_Exercise brief_. Using the data below, report how many lines hold the word "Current". Include nothing else in the reply.

======== Stored data

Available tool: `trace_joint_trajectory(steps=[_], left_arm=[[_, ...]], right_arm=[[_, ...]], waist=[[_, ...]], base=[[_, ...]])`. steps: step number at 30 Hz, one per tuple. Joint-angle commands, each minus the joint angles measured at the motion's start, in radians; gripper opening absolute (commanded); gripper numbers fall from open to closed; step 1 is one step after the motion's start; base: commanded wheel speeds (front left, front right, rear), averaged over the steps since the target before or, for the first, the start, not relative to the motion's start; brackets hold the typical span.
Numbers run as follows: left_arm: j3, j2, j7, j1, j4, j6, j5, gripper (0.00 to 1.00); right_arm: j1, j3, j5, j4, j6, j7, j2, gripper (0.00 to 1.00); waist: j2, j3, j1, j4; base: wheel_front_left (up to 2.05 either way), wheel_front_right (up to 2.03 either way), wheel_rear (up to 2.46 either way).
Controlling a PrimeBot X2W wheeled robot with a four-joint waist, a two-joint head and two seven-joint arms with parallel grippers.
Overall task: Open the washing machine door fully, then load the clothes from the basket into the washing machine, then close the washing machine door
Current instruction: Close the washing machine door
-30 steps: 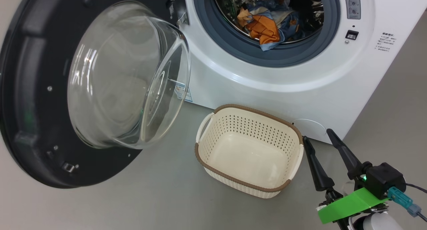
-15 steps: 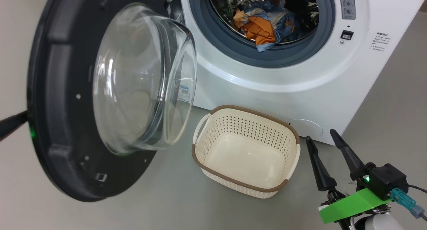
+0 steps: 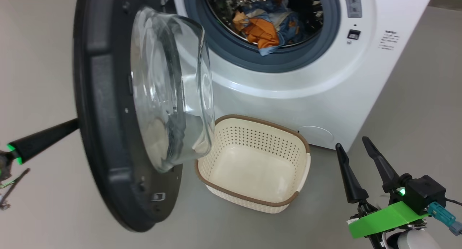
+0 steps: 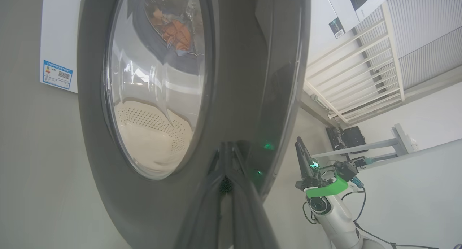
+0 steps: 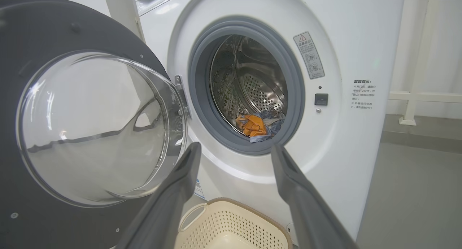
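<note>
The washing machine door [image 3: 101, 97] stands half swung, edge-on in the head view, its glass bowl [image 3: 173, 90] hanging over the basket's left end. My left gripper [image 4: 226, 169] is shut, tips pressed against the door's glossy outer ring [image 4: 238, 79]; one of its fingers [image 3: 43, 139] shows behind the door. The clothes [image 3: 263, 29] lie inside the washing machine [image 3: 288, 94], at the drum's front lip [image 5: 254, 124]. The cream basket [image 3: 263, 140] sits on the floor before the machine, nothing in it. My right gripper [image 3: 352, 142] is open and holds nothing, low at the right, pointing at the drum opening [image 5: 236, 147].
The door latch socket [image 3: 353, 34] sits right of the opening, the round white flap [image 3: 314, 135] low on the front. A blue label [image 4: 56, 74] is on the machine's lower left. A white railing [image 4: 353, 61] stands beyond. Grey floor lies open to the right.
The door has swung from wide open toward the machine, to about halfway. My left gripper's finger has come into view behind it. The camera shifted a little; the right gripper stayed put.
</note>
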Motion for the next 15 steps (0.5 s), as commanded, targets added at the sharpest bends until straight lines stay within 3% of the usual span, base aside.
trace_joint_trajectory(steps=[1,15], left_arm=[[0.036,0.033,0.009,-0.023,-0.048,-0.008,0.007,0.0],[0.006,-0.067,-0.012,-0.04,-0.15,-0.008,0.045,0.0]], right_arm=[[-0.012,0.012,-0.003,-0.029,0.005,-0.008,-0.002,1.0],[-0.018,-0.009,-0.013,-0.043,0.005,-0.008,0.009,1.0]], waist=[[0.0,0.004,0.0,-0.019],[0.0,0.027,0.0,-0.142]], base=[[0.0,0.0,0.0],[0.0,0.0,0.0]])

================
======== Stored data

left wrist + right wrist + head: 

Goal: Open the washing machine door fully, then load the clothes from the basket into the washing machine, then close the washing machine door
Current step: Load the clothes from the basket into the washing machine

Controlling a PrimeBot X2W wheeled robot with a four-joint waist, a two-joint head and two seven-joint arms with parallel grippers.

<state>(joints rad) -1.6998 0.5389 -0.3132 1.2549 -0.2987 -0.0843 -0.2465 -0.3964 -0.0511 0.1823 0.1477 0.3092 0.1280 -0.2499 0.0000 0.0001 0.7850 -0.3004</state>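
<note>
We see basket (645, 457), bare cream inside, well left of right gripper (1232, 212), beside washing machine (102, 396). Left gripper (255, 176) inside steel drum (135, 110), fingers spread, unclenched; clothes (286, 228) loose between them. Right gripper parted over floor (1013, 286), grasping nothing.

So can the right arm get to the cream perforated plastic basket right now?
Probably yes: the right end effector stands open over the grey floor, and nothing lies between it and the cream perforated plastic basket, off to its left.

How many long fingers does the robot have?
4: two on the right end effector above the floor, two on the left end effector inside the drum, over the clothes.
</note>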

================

_Problem solution_. 2